There's more to birding than just looking at birds. It's all about appreciation, and understanding.

By Janet Mendelsohn

Photographs by Janet Mendelsohn

Will they laugh at my wimpy binoculars? Will I spot the right bird or pick out the right song from among the many? I should know more. After a lifetime of backyard birdwatching, I’m finally… finally… taking the plunge. Today I’m joining a York County Audubon bird walk. 

Dave Doubleday, who leads most of the YCA Wednesday walks, assured me that I won’t be the only beginner, that “we’re all novices sometimes.” Still, I don’t want to seem like a dodo. For anyone with an interest, Dave sends weekly e-mails year-round with information on where and when to meet, and what to expect, and a list of birds spotted during the previous outing. Destinations change weekly; they follow the birds. From five to fifteen people might show up. It’s time to stretch my wings.

APRIL 25, 7:00 a.m.
A wild turkey skitters by as I drive into Wells National Estuarine Research Reserve at Laudholm Farm. At least I can identify ONE bird. But even if I don’t see another, this is a beautiful place. Some 2,250 acres of open fields, woodland, salt marsh, and shoreline are devoted to protecting and restoring coastal ecosystems along the Gulf of Maine.
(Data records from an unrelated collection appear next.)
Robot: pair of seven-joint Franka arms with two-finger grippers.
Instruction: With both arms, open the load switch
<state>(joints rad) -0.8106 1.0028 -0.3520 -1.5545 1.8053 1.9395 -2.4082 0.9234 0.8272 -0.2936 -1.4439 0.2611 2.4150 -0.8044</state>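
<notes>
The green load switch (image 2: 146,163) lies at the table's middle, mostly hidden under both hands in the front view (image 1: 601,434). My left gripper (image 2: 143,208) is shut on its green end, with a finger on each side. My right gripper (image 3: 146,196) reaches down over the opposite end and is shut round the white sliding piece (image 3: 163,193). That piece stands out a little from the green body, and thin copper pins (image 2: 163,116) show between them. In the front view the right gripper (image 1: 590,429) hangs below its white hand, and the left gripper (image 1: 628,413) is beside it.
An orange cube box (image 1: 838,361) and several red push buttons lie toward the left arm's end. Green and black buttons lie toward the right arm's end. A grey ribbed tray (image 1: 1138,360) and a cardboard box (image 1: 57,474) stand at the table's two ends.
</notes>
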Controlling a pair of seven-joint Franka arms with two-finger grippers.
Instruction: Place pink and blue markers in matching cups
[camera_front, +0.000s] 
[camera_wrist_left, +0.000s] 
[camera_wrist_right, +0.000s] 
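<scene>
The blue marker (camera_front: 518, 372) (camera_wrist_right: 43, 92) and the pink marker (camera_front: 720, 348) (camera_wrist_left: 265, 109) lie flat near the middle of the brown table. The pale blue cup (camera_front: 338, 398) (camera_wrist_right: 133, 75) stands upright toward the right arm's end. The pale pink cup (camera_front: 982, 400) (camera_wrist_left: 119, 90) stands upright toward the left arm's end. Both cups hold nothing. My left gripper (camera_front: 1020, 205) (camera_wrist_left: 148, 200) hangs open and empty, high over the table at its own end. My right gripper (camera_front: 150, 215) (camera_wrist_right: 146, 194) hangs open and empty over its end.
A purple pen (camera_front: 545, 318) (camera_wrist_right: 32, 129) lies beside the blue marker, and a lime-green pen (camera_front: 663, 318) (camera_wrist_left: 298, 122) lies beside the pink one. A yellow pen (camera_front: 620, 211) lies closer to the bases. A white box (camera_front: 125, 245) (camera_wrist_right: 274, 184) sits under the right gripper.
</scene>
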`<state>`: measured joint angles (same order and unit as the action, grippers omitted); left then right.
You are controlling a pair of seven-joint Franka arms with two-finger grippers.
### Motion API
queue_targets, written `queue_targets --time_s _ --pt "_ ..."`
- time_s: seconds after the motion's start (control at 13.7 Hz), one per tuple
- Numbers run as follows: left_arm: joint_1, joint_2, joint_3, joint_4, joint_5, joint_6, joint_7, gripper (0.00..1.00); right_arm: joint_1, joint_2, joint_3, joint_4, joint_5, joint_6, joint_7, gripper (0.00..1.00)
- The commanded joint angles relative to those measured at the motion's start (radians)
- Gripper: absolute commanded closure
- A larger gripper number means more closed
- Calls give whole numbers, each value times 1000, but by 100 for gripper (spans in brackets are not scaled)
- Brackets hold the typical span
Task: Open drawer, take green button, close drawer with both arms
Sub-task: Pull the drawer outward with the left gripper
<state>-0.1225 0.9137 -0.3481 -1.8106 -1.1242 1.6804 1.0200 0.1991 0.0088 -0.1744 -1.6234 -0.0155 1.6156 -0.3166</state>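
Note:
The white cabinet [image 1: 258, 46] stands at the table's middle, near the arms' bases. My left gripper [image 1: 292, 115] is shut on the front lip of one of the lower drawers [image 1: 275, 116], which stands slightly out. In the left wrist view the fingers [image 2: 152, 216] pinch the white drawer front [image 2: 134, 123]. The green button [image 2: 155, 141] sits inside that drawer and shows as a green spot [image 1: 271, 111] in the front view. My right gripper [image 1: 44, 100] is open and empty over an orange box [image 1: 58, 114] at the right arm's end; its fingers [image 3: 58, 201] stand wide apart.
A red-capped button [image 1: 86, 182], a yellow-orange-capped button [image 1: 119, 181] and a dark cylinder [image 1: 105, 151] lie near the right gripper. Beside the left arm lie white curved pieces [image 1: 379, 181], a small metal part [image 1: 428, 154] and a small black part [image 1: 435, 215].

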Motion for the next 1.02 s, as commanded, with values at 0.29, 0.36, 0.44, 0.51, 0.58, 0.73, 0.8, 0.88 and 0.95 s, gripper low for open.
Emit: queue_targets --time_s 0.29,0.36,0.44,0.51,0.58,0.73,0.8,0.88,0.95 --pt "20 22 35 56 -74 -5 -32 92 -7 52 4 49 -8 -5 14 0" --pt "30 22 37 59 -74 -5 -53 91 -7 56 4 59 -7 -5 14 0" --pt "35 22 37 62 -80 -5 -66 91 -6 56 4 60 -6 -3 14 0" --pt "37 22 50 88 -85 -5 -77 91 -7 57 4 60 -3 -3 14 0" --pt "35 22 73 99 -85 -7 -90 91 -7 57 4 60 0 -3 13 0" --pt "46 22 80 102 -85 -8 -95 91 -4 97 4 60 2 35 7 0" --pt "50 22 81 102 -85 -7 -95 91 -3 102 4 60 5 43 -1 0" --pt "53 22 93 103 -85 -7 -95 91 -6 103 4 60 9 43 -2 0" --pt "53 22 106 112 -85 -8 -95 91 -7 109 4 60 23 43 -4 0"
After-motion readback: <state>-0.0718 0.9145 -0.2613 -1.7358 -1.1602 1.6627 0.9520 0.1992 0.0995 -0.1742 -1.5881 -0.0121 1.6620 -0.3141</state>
Research, education, and stewardship activities are headquartered at Laudholm Farm, a National Historic Landmark. That’s where I’m meeting the group. 

The buildings are egg-yolk-yellow; there are no farm animals. Outside the former dairy barn, seven men and six women, who look to be in their fifties to seventies, are chatting amiably. What I notice first are their binoculars. Mine are, indeed, laughable by comparison. Then I see several tall, slim tripods topped with what looks to be hefty professional photography equipment. I soon learn that these are not cameras but “spotting scopes” that are used to zoom in for National Geographic-style close-ups of  birds.

Spotting scopes and fancy binoculars are optional for beginners.

Apparently the birder dress code favors hiking boots and beige hiking pants. I’m wearing sneakers and jeans. Dave had warned me to avoid bright colors, which can distract the birds. At least my sea-green fleece vest and black windbreaker were smart choices. There’s a chill coastal breeze.

This newbie is greeted warmly by all. Nonetheless, still nervous, on a quick, last-minute pit stop, I realize I’m exiting not the ladies’ room, but the men’s. Embarrassed but luckily alone. 

And then, it’s all good. The sky is clear, cloudless. The air is sweetly scented, a seasonal blend of seacoast and moist spring earth. As my Mom would say, it’s a glorious day. Introductions begin. 

We are a mix of novices and longtime birders, mostly from Portland, Kennebunk, Parsonsfield, and Wells. We stop when someone hears a meadowlark, then Dave spots an osprey overhead. “Notice its white head and black knees,” he says. Everyone turns. 

Crossing a meadow edged by low bush and tall trees, Dave stops us a few yards into the trail. That’s the bubbly, squeaky song of a house finch, he says, pointing to a distant tree. That’s a mockingbird in the grass, he says. All I see are brown, small birds flitting about. Which are which? I don’t ask.Birdwatching is about much more than spotting birds.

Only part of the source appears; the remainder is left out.